Even ministers who want a clean break with Brussels agreed to the plan, finally giving May a proposal to take to the EU in the hope of agreeing a deal before Brexit in March 2019.

Foreign Secretary Boris Johnson, a leading Brexit campaigner, criticised the plan in private but has so far has refrained from public comment.

But the truce did not last long, and Davis quit late Sunday with a scathing letter to May.

"The general direction of policy will leave us in at best a weak negotiating position, and possibly an inescapable one," he said.

Speaking to the BBC, the long-time eurosceptic said he hoped his resignation would put pressure on May to make a stronger stand against the EU.

"It seems to me we're giving too much away too easily and that's a dangerous strategy," he said.

"Hopefully we will resist very strongly any attempt to get any further concessions."

He was later replaced by Dominic Raab, a eurosceptic junior housing minister.

In his letter, Davis said the deal agreed by the cabinet last week would "make the supposed control by parliament illusory rather than real".

He was particularly critical of the plan for a "common rulebook" to allow free trade in goods, saying this "hands control of large swathes of our economy to the EU".

He concluded that his post required "an enthusiastic believer in your approach, and not merely a reluctant conscript".

May replied in a letter rejecting "your characterisation of the policy we agreed", she said.

She said it would "undoubtedly mean the returning of powers from Brussels to the United Kingdom".

Davis was appointed two years ago to head up the newly created Department for Exiting the European Union after Britain voted to leave the bloc in a referendum.

He became the public face of Brexit, leading the British delegation in talks with Brussels, although his role had been increasingly overshadowed in recent months as May and her aides took a bigger role.

The 69-year-old had reportedly threatened to quit several times over a perceived lack of firmness in Britain's negotiating stance but had remained strictly loyal to the prime minister in public.

When she speaks to MPs at 1430 GMT, May is expected to acknowledge there have been "robust views" on Brexit in her government.

Brexit hardliners have welcomed Davis's move, fuelling turmoil within the party and raising the prospect of a potential leadership battle.

Conservative MP Peter Bone said Davis had "done the right thing", adding: "The PM's proposals for a Brexit in name only are not acceptable."
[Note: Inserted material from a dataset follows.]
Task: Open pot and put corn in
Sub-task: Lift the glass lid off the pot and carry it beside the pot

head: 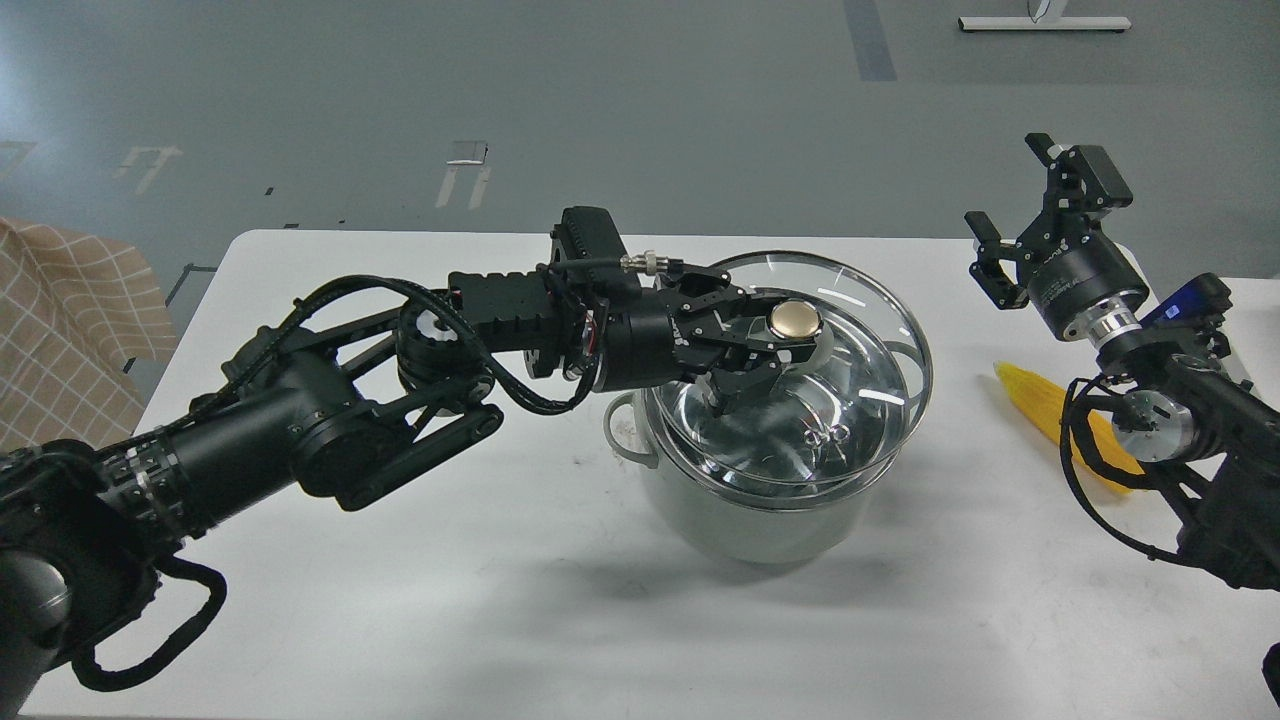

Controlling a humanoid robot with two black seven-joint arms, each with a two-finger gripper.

Andrea Jenkyns, who quit as a ministerial aide earlier this year to fight for Brexit, urged Johnson to follow suit, tweeting: "Time for true #Brexiteers to make it happen."

Ian Lavery, chairman of the main opposition Labour Party, said: "This is absolute chaos and Theresa May has no authority left."

May's plan would create a free-trade area with the EU for goods, to protect supply chains in areas such as manufacturing, while maintaining flexibility for Britain's dominant service sector.

It is unclear whether Brussels will accept this, after repeatedly warning Britain it cannot "cherry-pick" bits of its single market.